Mein Leben als Steinmetz

Wer durch das Tor zum Steinbruch Ävja tritt, dem eröffnet sich eine Welt, die denkbar wenig mit der gängigen Auffassung von modernen Arbeitsplätzen zu tun hat. Hier scheint die Zeit vor Jahrzehnten stehengeblieben zu sein. Man wird zurückversetzt in eine Epoche, in der muskulöse Steinhauer Granitblöcke aus dem Fels sprengten und geschickte Steinmetze die Rohblöcke mit Hammer und Meißel in wunderschöne Endprodukte verwandelten. Erst wenn man hier steht und das Schauspiel der arbeitenden Steinhauer und Steinmetze beobachtet, versteht man, wie viel Handarbeit und welche Fertigkeiten vonnöten sind, bevor ein Graniterzeugnis fertiggestellt ist.

Mikael Ove Johansson ist knapp über 50 Jahre alt und arbeitet seit vielen Jahren im Steinbruch Ävja. Seine Liebe zum Werkstoff Granit entdeckte er bereits in jungen Jahren, als er als Praktikant in der Plattenlegerfirma seines Onkels mithalf – und somit quasi in dessen Fußstapfen trat. Direkt nach dem Schulabschluss begann Johansson, als Steinmetz zu arbeiten. Nach ein paar Jahren wollte er sich weiterentwickeln und widmete sich eine Zeitlang dem Verkauf von Elektronikprodukten, bevor er 2002 zum Steinhandwerk zurückkehrte.

In ganz Schweden werden Ausbildungsgänge zum Steinhauer und Steinmetz angeboten. Um sich als Steinmetz zu bewerben, sind jedoch weder Ausbildung noch Vorkenntnisse vorgeschrieben. Mikael Ove Johansson ist der Meinung, dass man hauptsächlich eine robuste Konstitution mitbringen solle, um als Steinmetz zu arbeiten; die erforderlichen Fertigkeiten schaue man sich dann von erfahrenen Kollegen ab. Die alte Redewendung „Übung macht den Meister“ bringe die Sache auf den Punkt. Dass man als Steinmetz niemals ausgelernt hat, macht den Reiz des Berufs aus. Fertigkeiten und Wissen lassen sich kontinuierlich verbessern, und ständig kommt man auf bisher unbekannte Ideen und Lösungen, während gleichzeitig neue Techniken eingeführt werden.
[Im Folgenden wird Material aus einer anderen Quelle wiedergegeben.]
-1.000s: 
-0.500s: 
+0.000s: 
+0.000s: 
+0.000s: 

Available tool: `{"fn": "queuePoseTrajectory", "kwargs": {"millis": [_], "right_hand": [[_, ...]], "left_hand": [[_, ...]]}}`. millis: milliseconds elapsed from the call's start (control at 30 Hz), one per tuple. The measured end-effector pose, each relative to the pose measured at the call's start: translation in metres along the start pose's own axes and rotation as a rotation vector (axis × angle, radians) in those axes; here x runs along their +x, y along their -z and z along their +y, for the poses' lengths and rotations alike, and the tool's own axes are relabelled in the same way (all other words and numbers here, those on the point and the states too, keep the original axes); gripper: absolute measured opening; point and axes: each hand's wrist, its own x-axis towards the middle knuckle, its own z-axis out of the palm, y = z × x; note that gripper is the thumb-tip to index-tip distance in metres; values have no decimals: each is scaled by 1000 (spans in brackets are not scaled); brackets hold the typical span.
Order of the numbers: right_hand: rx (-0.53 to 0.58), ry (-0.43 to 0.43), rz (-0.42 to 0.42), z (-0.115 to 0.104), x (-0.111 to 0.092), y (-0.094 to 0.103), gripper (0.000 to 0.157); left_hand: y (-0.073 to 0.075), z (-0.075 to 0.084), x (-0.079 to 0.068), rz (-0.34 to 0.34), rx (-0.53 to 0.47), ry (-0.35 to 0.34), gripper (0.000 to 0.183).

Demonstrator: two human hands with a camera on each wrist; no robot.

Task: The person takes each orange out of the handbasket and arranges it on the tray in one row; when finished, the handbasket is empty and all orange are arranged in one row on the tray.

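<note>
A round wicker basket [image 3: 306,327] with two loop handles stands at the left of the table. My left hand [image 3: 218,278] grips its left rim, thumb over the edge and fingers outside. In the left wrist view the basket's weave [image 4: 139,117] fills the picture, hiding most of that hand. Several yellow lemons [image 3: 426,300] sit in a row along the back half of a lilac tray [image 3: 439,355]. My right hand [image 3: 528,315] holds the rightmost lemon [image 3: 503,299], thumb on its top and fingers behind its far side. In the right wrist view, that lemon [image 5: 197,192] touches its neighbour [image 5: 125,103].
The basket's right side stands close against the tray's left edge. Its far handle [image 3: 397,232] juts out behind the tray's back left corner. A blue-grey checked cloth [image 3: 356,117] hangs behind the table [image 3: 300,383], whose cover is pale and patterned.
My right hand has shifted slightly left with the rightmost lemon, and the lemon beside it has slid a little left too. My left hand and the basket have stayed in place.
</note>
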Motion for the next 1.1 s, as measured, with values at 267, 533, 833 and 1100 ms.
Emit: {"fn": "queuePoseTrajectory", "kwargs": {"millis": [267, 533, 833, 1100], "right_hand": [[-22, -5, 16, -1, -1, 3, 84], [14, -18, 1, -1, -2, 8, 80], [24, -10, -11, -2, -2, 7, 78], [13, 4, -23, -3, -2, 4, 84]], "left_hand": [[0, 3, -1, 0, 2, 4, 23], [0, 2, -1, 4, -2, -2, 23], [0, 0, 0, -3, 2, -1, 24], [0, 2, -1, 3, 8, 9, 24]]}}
Die Arbeit des Steinmetzes beginnt dann, wenn der Steinhauer den Rohblock aus dem Berg gebrochen und in Stücke zerteilt hat. Zuerst studiert der Steinmetz die Zeichnung, danach richtet er den Werkstein auf die erforderliche Form zurecht. So entstehen Mauersteine, Pflastersteine, Randsteine, Fassadenplatten, Arbeitsplatten, Pfosten, Treppenstufen und Kunstwerke.
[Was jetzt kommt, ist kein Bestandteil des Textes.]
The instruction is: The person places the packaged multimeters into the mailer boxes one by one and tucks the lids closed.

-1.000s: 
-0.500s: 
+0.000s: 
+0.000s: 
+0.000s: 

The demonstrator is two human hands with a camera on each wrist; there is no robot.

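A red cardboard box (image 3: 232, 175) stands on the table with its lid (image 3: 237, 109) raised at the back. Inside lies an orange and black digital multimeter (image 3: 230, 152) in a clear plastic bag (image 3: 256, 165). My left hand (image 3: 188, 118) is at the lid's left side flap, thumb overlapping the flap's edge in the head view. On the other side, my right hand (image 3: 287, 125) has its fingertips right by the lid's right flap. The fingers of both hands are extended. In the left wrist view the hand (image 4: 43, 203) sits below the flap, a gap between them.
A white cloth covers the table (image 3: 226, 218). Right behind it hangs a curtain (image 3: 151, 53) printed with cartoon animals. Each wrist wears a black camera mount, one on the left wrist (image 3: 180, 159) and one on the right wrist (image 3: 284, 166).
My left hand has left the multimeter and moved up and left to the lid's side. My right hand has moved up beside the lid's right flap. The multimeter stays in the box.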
„Als Steinmetz verwaltet man gewissermaßen ein Erbe; man führt ein Stück Geschichte weiter. Was wir heute aus Stein schaffen, kann noch in mehreren Jahrhunderten vom Menschen betrachtet werden.“ Mikael Ove Johansson

Das Beste an seinem Beruf sei, dass er an der frischen Luft und körperlich arbeiten könne, findet Johansson. Die harten Arbeitsbedingungen im Winter vergesse man, sobald die Frühjahrssonne zu wärmen beginne. Ein weiterer Vorteil sei die Möglichkeit des selbstständigen Arbeitens.
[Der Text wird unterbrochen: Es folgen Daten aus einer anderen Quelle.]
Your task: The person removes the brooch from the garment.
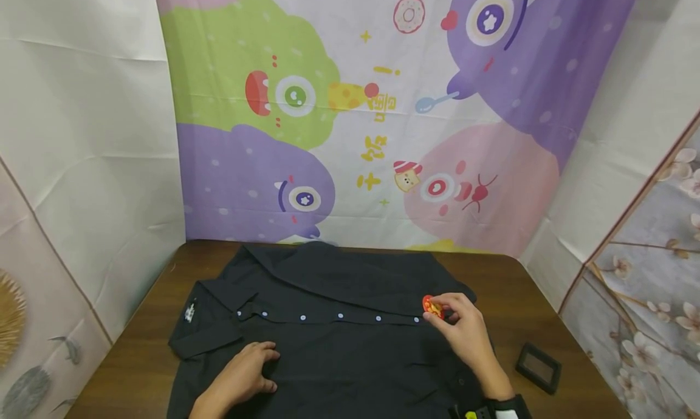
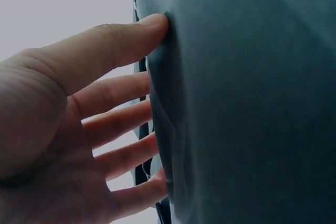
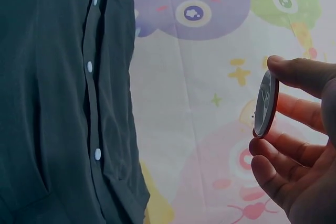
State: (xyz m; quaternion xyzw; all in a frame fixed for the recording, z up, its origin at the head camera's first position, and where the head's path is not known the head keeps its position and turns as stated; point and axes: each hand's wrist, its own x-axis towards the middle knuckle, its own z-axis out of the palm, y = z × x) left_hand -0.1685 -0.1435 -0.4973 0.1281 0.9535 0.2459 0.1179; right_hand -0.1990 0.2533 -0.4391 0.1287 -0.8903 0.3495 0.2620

Auf die Frage nach den Herausforderungen meint Johansson, dass man vorausschauend arbeiten müsse, um körperlichen Verschleiß zu vermeiden. Zum Beispiel kann es ratsam sein, unerwünschte Bestandteile herauszuspalten, um die nachfolgende Handarbeit auf ein Minimum zu reduzieren. Arbeitsbedingte Gesundheitsschäden sind für viele Steinmetze an der Tagesordnung, da vor allem Nacken und Schultern starken Belastungen ausgesetzt werden und auch die Hände durch die Vibrationseinwirkung der pneumatischen Werkzeuge Schaden nehmen können. Dank neuer, schwingungsarmer Werkzeuge, dem Einsatz von Maschinen bei Arbeitsschritten, die früher von Hand ausgeführt werden mussten und den Körper stark belasteten, sowie der Einführung rotierender Arbeitsteilung ist es Johansson zufolge heute aber durchaus möglich, ein ganzes Leben lang als Steinmetz zu arbeiten.